RAPAT DPRD
Rapat Paripurna DPRD dengan agenda penyampaian penjelasan Bupati atas Ranperda APBD tahun anggaran 2024 di Ruang Rapat Utama DPRD Buleleng. Sumber Foto : Istimewa

BALIPORTALNEWS.COM, BULELENG – Dewan Perwakilan Rakyat Daerah (DPRD) Buleleng mendorong eksekutif agar mengintensifkan pemungutan pajak dan retribusi setiap tahunnya. Sebab untuk pendapatan daerah pada pos PAD dirancang mengalami penurunan di APBD 2024 dengan besaran 8,5 persen dibanding APBD induk tahun sebelumnya.

Hal ini disampaikan Ketua DPRD Kabupaten Buleleng, Gede Supriatna usai memimpin rapat Paripurna DPRD dengan agenda penyampaian penjelasan Bupati atas Ranperda APBD tahun anggaran 2024 di Ruang Rapat Utama DPRD Buleleng, Senin (23/10/2023).

Supriatna menyampaikan terkait penurunan target PAD pada sektor pajak dan retribusi terutama pada sektor Pajak Bumi dan Bangunan (PBB) P2 sebagai dampak dari adannya Perda Kabupaten Buleleng yang diantaranya mengatur tentang penurunan pajak dan retribusi PBB dan PBHTB. Namun dirinya juga tetap mengingatkan bahwa di Kabupaten Buleleng setiap tahunnya akan ada peningkatan Infestasi yang tentunya akan memberikan dampak penambahan pendapatan bagi pemernintah daerah.

“Kita dalam hal ini mendorong eksekutif untuk mengintensifkan pemungutan pajak dan retribusi agar upaya-upaya untuk meningkatkan pendapatan daerah dapat berjalan secara maksimal,” ujarnya.

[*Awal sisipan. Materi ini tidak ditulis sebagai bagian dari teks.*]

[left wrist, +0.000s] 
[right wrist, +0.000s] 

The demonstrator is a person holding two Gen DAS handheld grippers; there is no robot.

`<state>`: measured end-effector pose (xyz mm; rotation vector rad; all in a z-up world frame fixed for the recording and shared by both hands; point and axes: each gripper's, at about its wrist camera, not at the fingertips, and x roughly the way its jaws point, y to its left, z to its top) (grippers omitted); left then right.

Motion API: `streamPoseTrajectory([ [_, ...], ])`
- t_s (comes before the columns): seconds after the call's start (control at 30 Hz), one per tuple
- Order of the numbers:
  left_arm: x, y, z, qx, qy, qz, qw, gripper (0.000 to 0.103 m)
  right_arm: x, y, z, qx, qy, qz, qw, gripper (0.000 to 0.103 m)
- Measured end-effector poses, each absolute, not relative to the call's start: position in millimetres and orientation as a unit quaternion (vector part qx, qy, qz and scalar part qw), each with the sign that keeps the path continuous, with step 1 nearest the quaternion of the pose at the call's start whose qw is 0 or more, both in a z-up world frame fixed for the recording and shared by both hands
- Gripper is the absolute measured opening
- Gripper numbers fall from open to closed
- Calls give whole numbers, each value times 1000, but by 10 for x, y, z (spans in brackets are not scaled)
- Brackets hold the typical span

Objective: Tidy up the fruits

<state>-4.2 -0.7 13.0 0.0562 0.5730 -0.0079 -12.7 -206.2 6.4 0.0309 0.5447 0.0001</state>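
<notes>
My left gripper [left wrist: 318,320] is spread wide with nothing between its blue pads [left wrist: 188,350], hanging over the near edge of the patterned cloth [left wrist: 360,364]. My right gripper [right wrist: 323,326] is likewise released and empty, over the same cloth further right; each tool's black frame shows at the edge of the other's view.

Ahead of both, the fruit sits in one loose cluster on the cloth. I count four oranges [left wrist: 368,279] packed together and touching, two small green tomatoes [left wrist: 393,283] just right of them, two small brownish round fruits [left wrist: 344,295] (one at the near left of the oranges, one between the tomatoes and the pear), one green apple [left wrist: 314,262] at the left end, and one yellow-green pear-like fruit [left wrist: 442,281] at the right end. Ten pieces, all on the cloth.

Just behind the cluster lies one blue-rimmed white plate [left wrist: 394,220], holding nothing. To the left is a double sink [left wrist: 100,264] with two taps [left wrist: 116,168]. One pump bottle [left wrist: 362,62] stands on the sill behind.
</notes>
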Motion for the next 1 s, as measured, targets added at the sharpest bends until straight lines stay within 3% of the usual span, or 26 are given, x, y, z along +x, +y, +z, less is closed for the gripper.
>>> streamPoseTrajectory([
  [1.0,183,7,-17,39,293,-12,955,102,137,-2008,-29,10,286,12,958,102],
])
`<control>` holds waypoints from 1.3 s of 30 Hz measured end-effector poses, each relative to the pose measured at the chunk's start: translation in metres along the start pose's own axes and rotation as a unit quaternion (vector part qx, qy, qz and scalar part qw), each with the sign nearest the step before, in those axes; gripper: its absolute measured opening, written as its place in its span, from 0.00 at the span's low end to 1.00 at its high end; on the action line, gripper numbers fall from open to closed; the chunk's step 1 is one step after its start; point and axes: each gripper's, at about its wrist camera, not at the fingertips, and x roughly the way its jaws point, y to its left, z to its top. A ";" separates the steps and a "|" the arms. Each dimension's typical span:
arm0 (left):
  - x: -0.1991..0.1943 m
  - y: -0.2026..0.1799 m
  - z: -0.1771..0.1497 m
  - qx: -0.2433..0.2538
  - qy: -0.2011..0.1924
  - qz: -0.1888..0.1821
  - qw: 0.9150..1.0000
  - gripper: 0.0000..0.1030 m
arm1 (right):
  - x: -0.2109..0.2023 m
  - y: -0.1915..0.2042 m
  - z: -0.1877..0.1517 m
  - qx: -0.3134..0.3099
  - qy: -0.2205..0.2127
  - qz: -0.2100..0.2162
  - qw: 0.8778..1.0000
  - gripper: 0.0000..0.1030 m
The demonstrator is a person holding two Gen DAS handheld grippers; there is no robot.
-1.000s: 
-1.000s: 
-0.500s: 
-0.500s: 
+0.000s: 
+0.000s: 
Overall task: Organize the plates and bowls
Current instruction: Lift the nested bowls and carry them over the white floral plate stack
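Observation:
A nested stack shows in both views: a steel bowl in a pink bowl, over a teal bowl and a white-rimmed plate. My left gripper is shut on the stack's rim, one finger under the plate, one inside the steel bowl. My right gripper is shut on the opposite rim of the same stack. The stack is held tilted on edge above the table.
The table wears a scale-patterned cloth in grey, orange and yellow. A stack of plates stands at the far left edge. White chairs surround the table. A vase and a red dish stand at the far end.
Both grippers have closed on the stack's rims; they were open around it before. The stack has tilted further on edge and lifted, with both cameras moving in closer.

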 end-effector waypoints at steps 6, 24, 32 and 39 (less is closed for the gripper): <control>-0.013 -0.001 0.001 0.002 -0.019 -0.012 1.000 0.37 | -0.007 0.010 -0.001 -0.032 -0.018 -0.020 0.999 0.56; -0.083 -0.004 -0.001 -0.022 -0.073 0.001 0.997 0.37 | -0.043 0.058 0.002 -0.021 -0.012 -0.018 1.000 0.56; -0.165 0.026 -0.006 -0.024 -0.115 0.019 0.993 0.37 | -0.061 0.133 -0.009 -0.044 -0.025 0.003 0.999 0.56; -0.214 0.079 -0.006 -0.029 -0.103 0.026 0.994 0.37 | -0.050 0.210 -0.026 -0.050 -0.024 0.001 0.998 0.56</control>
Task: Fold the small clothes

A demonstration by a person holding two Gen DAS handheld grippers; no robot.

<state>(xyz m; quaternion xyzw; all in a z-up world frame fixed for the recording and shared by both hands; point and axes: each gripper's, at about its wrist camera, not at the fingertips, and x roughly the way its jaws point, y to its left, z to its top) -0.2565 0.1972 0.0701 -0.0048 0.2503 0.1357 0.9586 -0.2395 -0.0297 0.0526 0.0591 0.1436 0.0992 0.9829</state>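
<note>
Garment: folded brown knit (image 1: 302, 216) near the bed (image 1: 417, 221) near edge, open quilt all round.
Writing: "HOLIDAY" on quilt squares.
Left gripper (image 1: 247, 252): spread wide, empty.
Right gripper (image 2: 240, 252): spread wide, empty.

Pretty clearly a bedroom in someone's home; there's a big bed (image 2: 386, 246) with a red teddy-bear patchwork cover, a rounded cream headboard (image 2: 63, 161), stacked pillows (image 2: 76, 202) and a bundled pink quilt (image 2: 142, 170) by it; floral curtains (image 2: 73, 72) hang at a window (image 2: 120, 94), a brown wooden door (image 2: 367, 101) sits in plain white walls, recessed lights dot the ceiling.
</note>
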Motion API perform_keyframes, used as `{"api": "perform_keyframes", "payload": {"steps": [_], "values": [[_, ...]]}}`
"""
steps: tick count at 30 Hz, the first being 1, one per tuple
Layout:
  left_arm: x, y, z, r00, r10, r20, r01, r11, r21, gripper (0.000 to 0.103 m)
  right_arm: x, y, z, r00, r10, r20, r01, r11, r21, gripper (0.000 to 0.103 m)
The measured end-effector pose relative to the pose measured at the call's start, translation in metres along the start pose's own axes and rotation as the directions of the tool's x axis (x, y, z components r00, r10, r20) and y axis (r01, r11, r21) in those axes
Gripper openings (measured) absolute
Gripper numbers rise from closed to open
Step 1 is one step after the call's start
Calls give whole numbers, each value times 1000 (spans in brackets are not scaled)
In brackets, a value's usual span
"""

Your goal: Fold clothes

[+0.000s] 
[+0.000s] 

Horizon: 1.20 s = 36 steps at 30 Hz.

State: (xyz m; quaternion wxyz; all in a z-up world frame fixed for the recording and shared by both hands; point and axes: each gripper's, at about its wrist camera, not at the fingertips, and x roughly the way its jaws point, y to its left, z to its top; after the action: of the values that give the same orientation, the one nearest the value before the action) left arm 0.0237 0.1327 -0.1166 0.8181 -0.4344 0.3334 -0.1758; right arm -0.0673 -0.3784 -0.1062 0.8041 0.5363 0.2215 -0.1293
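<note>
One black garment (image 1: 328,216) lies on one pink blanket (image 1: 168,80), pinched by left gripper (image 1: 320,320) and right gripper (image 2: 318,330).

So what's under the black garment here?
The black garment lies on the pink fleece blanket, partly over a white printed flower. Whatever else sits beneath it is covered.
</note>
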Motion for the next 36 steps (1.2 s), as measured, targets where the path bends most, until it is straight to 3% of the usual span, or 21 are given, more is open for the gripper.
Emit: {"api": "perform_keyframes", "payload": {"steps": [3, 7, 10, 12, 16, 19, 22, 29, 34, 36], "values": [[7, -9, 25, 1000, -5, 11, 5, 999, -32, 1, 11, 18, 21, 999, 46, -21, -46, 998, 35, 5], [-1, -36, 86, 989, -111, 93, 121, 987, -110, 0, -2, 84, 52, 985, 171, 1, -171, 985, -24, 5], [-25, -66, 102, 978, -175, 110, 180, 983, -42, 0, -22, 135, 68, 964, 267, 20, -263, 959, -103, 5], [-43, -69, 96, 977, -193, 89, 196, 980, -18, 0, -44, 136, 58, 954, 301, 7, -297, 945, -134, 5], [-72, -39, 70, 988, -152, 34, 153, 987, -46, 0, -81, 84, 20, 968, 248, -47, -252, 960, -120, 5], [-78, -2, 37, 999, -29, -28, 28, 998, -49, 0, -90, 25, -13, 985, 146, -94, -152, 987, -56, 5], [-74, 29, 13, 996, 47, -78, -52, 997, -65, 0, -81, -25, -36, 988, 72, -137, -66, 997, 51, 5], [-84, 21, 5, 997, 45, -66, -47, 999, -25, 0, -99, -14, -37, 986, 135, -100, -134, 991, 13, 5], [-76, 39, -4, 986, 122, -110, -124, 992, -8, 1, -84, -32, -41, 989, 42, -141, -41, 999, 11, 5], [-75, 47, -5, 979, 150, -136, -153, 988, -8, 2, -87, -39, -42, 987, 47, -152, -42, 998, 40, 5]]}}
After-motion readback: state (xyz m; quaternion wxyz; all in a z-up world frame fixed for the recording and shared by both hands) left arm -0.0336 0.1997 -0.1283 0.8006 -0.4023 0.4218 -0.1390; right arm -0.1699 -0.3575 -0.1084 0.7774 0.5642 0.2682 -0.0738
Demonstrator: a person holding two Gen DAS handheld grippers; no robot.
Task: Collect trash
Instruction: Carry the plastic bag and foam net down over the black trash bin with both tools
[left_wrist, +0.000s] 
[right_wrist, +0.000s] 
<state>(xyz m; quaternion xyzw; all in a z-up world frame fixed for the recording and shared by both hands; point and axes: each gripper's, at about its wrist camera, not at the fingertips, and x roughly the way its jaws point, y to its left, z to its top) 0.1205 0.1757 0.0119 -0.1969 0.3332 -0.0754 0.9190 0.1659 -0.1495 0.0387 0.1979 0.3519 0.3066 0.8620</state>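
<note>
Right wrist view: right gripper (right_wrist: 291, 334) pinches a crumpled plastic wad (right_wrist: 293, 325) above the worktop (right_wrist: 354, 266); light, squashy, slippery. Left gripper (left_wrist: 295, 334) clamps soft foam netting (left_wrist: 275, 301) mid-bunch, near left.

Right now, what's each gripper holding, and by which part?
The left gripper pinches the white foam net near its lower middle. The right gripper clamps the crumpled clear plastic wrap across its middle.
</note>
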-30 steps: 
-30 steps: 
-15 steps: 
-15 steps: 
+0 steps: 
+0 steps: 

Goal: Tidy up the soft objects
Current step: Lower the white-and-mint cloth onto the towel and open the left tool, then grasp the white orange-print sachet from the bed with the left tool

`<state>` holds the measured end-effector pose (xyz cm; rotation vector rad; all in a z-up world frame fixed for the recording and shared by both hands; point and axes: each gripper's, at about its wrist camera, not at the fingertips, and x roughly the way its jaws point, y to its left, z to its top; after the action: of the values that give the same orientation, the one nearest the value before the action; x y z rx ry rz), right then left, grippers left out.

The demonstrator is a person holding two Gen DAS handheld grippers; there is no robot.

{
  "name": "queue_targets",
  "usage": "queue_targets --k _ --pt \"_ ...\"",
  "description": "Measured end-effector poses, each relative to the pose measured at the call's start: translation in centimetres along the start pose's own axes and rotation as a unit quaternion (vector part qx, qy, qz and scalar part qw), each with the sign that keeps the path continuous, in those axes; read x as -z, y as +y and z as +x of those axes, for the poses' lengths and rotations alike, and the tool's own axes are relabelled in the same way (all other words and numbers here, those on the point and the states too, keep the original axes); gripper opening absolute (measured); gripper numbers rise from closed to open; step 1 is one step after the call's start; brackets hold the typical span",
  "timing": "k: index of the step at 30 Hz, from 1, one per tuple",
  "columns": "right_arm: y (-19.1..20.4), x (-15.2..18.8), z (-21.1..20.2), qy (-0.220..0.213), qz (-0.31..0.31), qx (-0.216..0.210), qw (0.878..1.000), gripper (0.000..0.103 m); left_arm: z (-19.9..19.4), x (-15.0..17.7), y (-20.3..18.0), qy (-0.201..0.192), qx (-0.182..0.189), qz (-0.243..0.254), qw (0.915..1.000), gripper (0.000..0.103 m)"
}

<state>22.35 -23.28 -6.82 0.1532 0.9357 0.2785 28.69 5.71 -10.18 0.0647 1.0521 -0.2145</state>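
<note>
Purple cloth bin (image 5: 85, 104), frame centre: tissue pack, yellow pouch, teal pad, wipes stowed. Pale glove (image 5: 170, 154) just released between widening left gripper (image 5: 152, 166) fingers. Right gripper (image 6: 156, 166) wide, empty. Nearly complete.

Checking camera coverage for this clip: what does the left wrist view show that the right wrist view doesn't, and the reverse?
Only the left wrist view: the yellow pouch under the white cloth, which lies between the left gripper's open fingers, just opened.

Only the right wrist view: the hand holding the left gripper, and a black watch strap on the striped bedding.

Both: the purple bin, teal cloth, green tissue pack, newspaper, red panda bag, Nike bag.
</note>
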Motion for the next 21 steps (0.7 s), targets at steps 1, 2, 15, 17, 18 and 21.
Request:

Baca Juga :  KPU Karangasem Gelar Tes CAT Calon Anggota PPK Pilkada 2024, 93 Pelamar Siap Berkompetisi

Secara umum Rancangan APBD Kabupaten Buleleng tahun 2024 kata Supriatna jika dilihat utama dari sisi pendapatan memang dirancang mengalami penurunan. Namun hal tersebut dapat dijelaskan bahwa semua disebabkan karena adanya pergeseran pos penerimaan dari semula dipasang di pos PAD bergeser ke Pos pendapatan lain-lain yang sah.

Sehingga terkait dengan penyampaian penjelasan APBD tahun 2024 ini berpatokan pada dokumen kesepakatan KUA-PPAS yang sudah ditandatangani Sepetember lalu sesuai dengan jadwal dan ketentuan yang ada. Disamping itu kata Supriatna dana-dana transfer dari pemerintah pusat masih belum ada gambaran berapa besarannya.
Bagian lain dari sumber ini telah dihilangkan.